Most of the company clambered up the banks and burrowed in the earth among the cliffs. The ground was so sprinkled with gleaming spangles as to seem "halfe pin dust." Smith refrained from this made scramble and proceeded in a more organized way.
With Japazaws, King of Patowmeke, as guide, he ascended one of the tributaries of the river, called Quiyough, as far as the depth of water would allow. Here Captain Smith left the barge, taking with him six men. He was surrounded by Indians. Some of these he decorated with chains and told them that if they conducted him safely to the mine they could keep the ornaments.
When they arrived at the place of the treasure, nine or ten miles inland, the Englishmen saw that the Indians had been digging there with their shells and hatchets for a long time.
To their great disappointment the mine was not gold but antimony. The Indians, who had been in the habit of digging there, washed the element of its dross "in a fayre brooke of christel-like water" which "runneth hard by it" and put it in little bags and sold it all over the country. It was used to paint their idols and themselves. Smith noted that it made them look like "blackmoores dusted over with silver."
No minerals were discovered in this search either. They were rewarded in a slight degree by some furs of mink, beaver, otter, bear and marten, which they obtained mostly from the Indians of Cascarawaoke. This was a merchant tribe that did much of the manufacturing and trading of this country. The Potomac must have been used as a highway for trade as the word Patowmeke is said to mean "to bring again," or, in a freer rendering, "traveling traders, or pedlars."
Smith's party found "plentie" of fish, "lying so thicke, with their heads above the water, as for want of nets (our barge driving amongst them) we attempted to catch them with a frying pan; but we found it a bad instrument to catch fish with."
Smith now continued toward the mouth of the Potomac and the Chesapeake. He had little of tangible value to show for the trip up the river but he had added greatly to his store of knowledge and could now add the Potomac to his map of the Chesapeake and surrounding country.
He notes that the Potomac was "inhabited on both sides.

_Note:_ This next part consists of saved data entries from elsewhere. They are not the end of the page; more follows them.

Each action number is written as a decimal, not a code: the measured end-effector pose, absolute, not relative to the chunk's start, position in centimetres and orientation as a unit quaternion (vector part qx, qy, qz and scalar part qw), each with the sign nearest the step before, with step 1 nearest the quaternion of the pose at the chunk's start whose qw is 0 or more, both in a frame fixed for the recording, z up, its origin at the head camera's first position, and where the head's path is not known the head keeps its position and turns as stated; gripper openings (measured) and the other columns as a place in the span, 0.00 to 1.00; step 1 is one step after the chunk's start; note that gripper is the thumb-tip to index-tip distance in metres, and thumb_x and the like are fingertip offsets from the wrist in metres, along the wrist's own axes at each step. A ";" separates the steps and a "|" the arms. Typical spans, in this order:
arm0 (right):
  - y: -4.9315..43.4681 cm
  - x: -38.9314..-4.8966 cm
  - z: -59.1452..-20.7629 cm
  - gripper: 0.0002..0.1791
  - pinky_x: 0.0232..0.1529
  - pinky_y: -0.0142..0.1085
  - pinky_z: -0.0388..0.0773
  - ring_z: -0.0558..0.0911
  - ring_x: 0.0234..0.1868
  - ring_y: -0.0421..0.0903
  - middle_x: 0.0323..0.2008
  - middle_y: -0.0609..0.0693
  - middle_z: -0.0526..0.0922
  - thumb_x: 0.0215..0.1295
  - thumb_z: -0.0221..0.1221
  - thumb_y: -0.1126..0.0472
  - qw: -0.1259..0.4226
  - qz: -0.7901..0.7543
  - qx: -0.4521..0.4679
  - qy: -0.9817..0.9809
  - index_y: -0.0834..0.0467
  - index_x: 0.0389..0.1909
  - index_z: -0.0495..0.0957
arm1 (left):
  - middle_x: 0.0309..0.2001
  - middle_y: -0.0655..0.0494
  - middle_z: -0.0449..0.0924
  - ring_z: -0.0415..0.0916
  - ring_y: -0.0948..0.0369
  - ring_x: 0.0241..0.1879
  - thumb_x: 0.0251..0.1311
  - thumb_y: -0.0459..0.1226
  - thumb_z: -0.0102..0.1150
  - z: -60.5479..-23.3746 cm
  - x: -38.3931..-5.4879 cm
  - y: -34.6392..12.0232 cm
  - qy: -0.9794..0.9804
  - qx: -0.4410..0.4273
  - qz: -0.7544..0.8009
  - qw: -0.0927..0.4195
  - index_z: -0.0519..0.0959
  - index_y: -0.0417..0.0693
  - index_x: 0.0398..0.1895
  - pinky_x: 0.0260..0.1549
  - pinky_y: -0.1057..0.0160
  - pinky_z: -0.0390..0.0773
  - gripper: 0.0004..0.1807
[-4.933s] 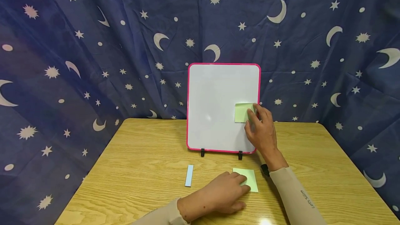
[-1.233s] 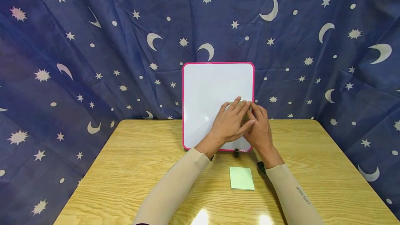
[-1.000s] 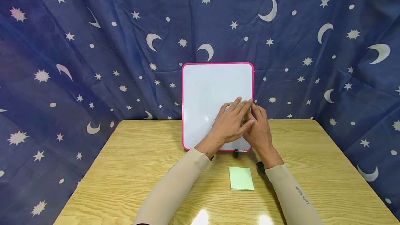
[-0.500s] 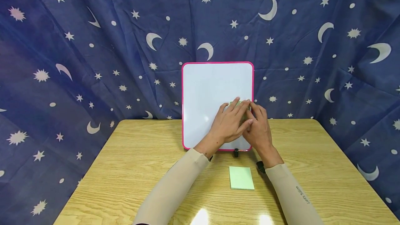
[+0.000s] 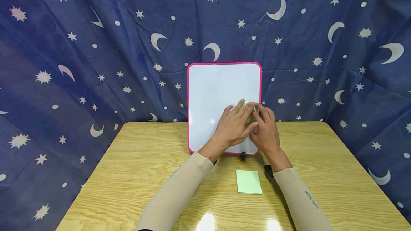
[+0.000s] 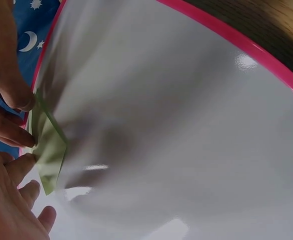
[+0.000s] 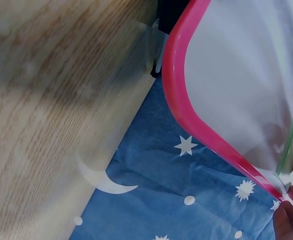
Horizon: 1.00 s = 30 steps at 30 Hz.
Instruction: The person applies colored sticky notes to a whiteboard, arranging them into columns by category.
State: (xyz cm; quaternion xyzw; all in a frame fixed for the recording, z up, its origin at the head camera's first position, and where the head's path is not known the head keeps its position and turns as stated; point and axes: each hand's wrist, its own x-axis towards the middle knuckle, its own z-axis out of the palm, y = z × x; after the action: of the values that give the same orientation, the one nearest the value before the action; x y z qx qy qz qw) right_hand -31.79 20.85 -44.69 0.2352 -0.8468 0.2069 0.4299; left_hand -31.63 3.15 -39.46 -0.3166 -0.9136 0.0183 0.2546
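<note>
A whiteboard [image 5: 212,88] with a pink frame stands upright at the middle of the table. On its right side lies a pale green sticky note [image 6: 51,152], mostly covered by hands in the head view. With fingers extended, my left hand [image 5: 232,126] lies over the note, fingertips against it. My right hand [image 5: 266,131] is at the note's right side by the board's edge, its bent fingers touching the note. Whether it pinches anything is hidden. A pad of pale green sticky notes [image 5: 248,182] sits on the table in front.
The wooden table [image 5: 138,167] extends on both sides. A black clip-like foot [image 5: 243,156] supports the board's lower edge. Behind hangs a dark blue curtain [image 5: 135,56] with moons and stars.
My left hand left the pad on the table and came up onto the note, then slid slightly left. The right hand stayed by the board's edge. My left arm now hides the blue strip.
</note>
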 end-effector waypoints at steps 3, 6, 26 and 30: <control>20.8 -31.7 -44.7 0.35 0.68 0.61 0.70 0.70 0.67 0.68 0.72 0.66 0.72 0.57 0.68 0.64 0.433 0.208 0.235 -0.845 0.64 0.68 0.78 | 0.84 0.61 0.55 0.47 0.55 0.84 0.81 0.63 0.31 -39.5 -31.7 3.1 -0.913 -0.320 0.012 0.252 0.50 0.55 0.88 0.77 0.46 0.58 0.40; 20.8 -31.8 -44.7 0.35 0.67 0.61 0.71 0.70 0.67 0.68 0.71 0.66 0.72 0.56 0.69 0.64 0.436 0.208 0.233 -0.844 0.64 0.68 0.79 | 0.84 0.61 0.55 0.46 0.55 0.85 0.81 0.63 0.30 -39.6 -31.7 3.0 -0.914 -0.320 0.006 0.248 0.49 0.55 0.88 0.77 0.46 0.57 0.40; 20.7 -31.9 -44.9 0.30 0.64 0.61 0.74 0.71 0.65 0.67 0.70 0.65 0.74 0.58 0.67 0.66 0.447 0.214 0.227 -0.839 0.66 0.64 0.81 | 0.84 0.61 0.55 0.47 0.56 0.84 0.81 0.62 0.32 -40.1 -31.4 1.9 -0.917 -0.303 -0.001 0.259 0.50 0.54 0.88 0.78 0.46 0.56 0.40; 20.7 -32.0 -44.9 0.29 0.64 0.61 0.74 0.72 0.65 0.67 0.70 0.65 0.75 0.60 0.66 0.65 0.452 0.213 0.228 -0.836 0.66 0.64 0.81 | 0.84 0.61 0.56 0.47 0.55 0.84 0.81 0.62 0.32 -40.2 -31.4 1.8 -0.917 -0.299 0.004 0.265 0.51 0.54 0.88 0.78 0.45 0.56 0.40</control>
State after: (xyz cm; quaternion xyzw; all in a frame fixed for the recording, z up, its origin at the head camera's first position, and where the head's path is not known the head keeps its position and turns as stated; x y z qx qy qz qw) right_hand -32.02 20.69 -44.92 0.2282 -0.8358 0.2126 0.4519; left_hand -31.40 1.77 -40.15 -0.2985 -0.9168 0.0042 0.2654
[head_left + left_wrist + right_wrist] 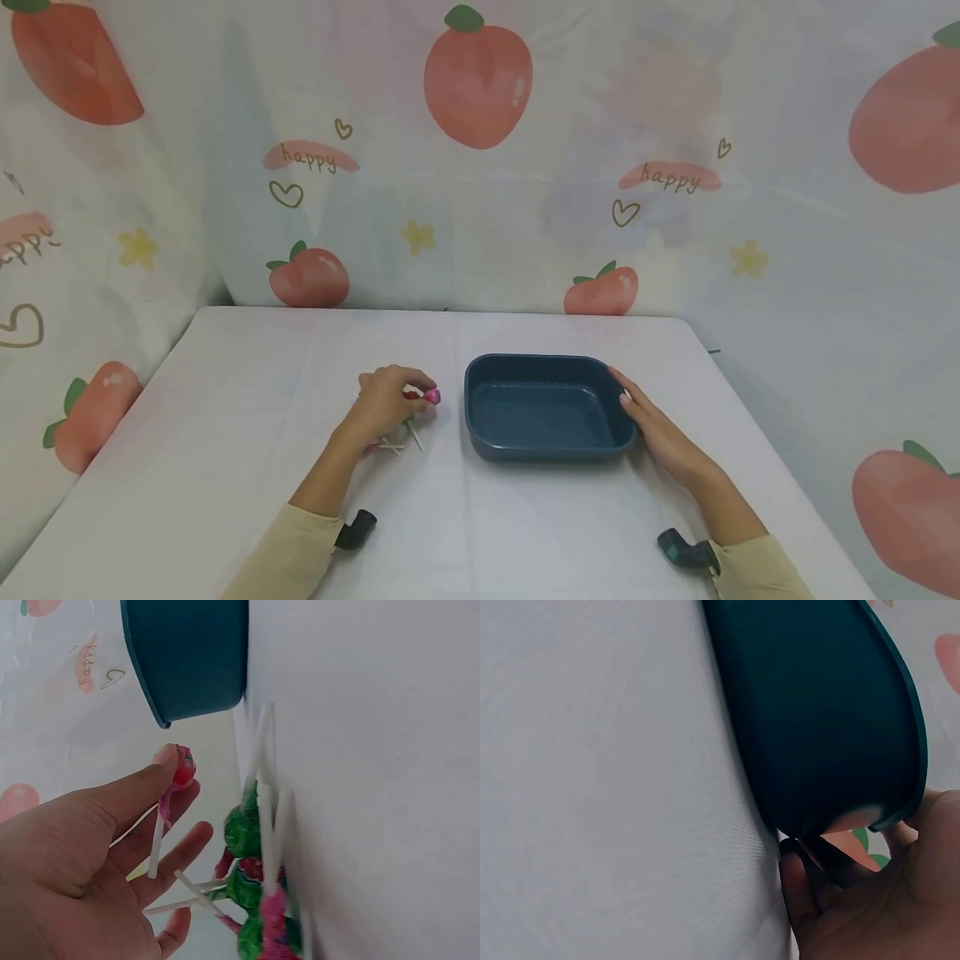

First on the South side at the very entrance is Wighcocomoco (Little Wicomico) and hath some 130 men, beyond them Sekacawone (Coan) with 30. The Onawmanient with 100. And the Patawomekes more than 200."
A point of land at the mouth of the Potomac, on the south side, he named for himself, Smith's Point.[2]
MOTHER OF WATERS
When Captain John Smith and his bargeload of adventurers left the Potomac they passed the tip of Smith's Point and headed south. They were now on the Chesapeake Bay.
Indians had long used this great inland sea as their waterway. Their word, Chesapeake, has been translated in a number of ways, among them—country on a great river and great salt bay.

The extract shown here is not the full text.